While the literature provides evidence that self-report might be helpful for the initial screening of TBI and its symptoms, the evaluation is greatly enhanced by structured interviews using validated instruments. Furthermore, self-report does not replace the need for a clinical evaluation for TBI and comprehensive neuropsychiatric testing (Corrigan and Bogner, 2007a).
Health Care Professionals Trained to Diagnose Traumatic Brain Injury
Given the complexities in diagnosing TBI, especially mTBI, and the time that might have elapsed since the original injury, a diagnostician needs to be trained on and familiar with the standard diagnostic tools (discussed earlier in the chapter) used in making a determination of brain injury and its severity.
Currently the VA requires one of four medical specialists to diagnose TBI: a neurologist, neurosurgeon, physiatrist, or psychiatrist. The physician making the diagnosis should be familiar with the signs and symptoms of TBI, abnormal structural imaging, and abnormal physical findings on exams (such as neurologic exams).
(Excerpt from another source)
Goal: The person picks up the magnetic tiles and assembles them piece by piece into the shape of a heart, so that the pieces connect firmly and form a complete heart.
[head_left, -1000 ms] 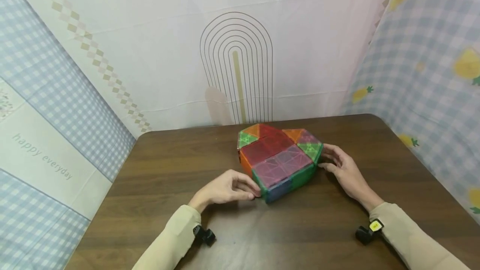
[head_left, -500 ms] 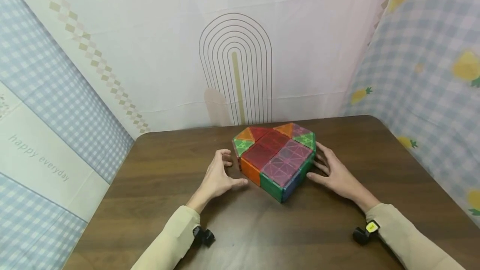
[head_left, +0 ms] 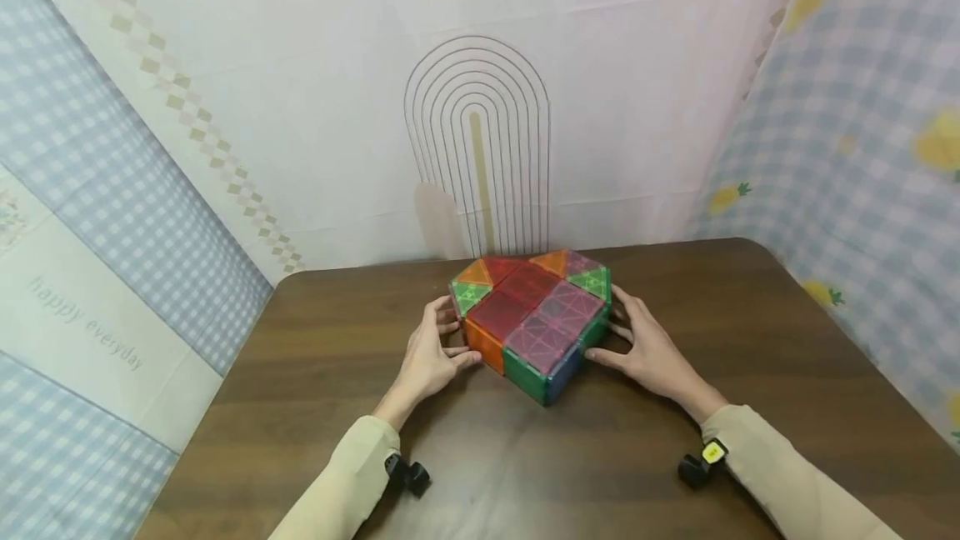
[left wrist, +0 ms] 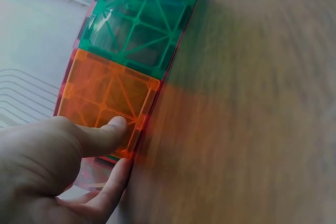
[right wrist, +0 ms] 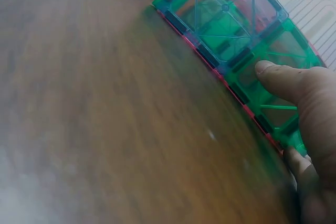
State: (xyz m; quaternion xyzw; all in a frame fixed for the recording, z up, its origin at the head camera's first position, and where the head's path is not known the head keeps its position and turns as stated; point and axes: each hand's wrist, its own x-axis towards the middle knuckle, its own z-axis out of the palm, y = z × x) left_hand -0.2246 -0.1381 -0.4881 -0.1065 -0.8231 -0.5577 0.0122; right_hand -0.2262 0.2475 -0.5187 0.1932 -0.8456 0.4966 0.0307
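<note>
A heart-shaped box of translucent magnetic tiles (head_left: 528,298) rests on the table, its point towards me. Its top mixes red, purple, orange and green pieces. My left hand (head_left: 426,361) grips the left side; in the left wrist view its thumb lies on an orange tile (left wrist: 107,90), beside a green tile (left wrist: 139,24), and its fingers reach round the lobe. On the opposite side my right hand (head_left: 656,357) holds on, its thumb pressed to a green tile (right wrist: 286,51) by a blue tile (right wrist: 220,11). The right hand's other fingers are partly hidden behind the box.
The brown wooden table (head_left: 315,407) ends just beyond the box, where a pale printed cloth (head_left: 345,148) hangs. Checked blue cloths (head_left: 855,148) stand at both sides. Each sleeve carries a small black wrist camera (head_left: 408,475).
The box has turned so its point faces me, then slid a little left. My left hand let go near the point and took hold further back on the left side. The right hand followed leftward.
</note>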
Additionally, the diagnostician should be aware of common psychological comorbidities that often present with TBI and should be prepared to refer the patient for additional evaluation. For example, in cases where the neurologic exam is normal in an individual with mTBI, a physician specializing in concussions might need to work with a psychologist as part of a team approach to ensure a comprehensive evaluation and diagnosis. Additional specialties might need to be available, as part of a team, and the physician should not hesitate to call on those team members who might assist in making the diagnosis. Thus, making a diagnosis of brain injury might include
- A detailed neurologic exam (including a headache specialist, a vision specialist, and a balance specialist to assess vestibular dysfunction),
- Brain imaging (likely MRI to look for signs of cortical or subcortical injury),
- Cognitive evaluation by a psychologist with formal training in the assessment of TBI-related cognitive and executive functioning deficits, and
- Evaluations by physical, occupational, and speech therapists to clarify the extent of the TBI and the deficits that might present, including exertional symptoms.
There are many medical/clinical specialties and subspecialties involved in making the diagnosis of a brain injury, particularly if the diagnosis occurs months to years following the injury. Clinical psychology and clinical neuropsychology, for example, are disciplines where specialized training in assessment of TBI consequences is common and documentable (Podell et al., 2010; Prince and Bruhns, 2017). Even if the sole determination is not made by a professional of one of these specialties, it is difficult to see how adequate information about cognitive consequences of TBI could be collected without a formal assessment.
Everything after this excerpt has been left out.